| Instructions to follow |
The data should be restated word for word, in full.

| Information shown |
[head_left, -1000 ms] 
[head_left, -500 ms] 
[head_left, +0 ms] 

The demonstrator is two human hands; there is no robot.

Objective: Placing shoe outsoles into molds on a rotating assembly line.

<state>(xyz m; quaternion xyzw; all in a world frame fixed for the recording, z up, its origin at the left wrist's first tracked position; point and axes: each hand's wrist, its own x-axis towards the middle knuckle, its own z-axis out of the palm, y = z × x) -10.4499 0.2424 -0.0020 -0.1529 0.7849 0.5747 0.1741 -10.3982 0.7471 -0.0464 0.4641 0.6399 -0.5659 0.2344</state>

| Result of this task |
[head_left, -1000 ms] 
[head_left, -500 ms] 
[head_left, +0 ms] 

The demonstrator is two human hands; there is no robot.

Objective: Placing shoe outsoles into molds on a rotating assembly line.

<state>(xyz m; quaternion xyzw; all in a world frame fixed for the recording, z up, its origin at the left wrist's first tracked position; point and axes: each hand's wrist, its own x-axis towards the middle knuckle, its own z-axis out of the palm, y = z × x) -10.4499 0.2424 -0.0020 -0.1529 0.7849 0.5747 0.1741 -10.3982 0.7471 -0.0464 0.4641 0.6399 -0.5659 0.2344</state>

The answer has been given in its entirety.